## Work item
Give the number of lines in the material below that contain the word "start", and nothing else.

======== Dataset entries ========

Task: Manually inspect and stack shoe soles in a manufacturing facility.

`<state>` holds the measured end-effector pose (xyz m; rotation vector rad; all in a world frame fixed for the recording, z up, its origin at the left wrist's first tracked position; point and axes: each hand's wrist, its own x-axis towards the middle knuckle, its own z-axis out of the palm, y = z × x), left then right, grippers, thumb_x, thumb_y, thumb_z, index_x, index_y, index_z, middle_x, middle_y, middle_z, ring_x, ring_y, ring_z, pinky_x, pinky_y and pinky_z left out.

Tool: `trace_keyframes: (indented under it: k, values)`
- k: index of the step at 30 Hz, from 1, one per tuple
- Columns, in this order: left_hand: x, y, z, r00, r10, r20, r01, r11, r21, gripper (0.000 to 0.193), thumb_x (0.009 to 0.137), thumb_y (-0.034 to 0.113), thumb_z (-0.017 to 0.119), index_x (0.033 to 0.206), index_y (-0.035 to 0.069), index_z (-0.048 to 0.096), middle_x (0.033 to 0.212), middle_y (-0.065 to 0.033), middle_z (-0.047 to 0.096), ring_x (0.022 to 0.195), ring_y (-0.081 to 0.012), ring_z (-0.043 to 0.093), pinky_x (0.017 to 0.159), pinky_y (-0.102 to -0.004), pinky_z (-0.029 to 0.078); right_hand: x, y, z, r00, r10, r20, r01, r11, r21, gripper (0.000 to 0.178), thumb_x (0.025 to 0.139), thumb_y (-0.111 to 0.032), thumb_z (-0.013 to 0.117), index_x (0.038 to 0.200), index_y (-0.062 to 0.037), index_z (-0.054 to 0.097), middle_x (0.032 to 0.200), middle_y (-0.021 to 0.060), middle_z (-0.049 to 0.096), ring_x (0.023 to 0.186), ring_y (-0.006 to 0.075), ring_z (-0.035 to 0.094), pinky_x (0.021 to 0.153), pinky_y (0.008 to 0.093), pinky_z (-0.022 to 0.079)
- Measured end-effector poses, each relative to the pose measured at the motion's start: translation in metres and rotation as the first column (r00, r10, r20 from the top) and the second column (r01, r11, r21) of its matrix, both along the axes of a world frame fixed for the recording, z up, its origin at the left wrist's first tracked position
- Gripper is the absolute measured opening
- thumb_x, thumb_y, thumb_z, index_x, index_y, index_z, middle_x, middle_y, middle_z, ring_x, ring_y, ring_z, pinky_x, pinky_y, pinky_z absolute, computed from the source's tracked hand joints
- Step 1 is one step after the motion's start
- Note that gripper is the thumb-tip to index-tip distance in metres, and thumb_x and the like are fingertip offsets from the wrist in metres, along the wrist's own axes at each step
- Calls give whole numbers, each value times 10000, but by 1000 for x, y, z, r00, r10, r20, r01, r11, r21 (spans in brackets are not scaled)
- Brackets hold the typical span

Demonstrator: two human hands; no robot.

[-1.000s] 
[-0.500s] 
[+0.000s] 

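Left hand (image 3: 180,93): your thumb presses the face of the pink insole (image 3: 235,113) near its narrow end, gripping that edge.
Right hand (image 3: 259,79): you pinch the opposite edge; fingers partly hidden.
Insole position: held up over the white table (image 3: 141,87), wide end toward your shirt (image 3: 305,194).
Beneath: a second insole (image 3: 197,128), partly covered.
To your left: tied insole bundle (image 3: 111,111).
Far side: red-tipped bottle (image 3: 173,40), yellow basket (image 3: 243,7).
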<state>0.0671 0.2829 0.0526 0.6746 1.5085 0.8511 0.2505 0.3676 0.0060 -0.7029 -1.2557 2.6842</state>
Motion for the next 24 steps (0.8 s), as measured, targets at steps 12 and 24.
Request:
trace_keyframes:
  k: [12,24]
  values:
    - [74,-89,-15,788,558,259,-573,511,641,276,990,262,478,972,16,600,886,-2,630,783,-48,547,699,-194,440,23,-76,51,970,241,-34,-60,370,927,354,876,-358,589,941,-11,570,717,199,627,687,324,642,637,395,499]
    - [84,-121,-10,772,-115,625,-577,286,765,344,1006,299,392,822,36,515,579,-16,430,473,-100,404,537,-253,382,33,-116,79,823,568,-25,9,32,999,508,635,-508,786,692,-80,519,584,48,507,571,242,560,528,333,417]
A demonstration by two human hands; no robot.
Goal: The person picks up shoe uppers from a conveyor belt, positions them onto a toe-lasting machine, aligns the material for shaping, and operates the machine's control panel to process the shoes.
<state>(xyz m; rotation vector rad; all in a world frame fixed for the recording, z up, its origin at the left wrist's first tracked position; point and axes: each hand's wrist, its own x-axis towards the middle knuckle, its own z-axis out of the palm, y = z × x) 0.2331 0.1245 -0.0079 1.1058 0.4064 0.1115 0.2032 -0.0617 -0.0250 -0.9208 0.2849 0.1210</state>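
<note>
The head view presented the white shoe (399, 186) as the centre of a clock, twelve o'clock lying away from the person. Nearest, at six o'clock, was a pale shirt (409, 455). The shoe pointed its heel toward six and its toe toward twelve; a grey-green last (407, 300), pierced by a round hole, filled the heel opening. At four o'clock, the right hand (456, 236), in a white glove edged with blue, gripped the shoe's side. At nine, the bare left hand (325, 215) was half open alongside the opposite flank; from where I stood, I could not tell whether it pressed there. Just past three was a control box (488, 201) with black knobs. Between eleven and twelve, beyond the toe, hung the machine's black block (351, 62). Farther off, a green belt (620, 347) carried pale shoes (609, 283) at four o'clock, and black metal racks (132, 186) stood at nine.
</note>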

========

## Result of the exercise
2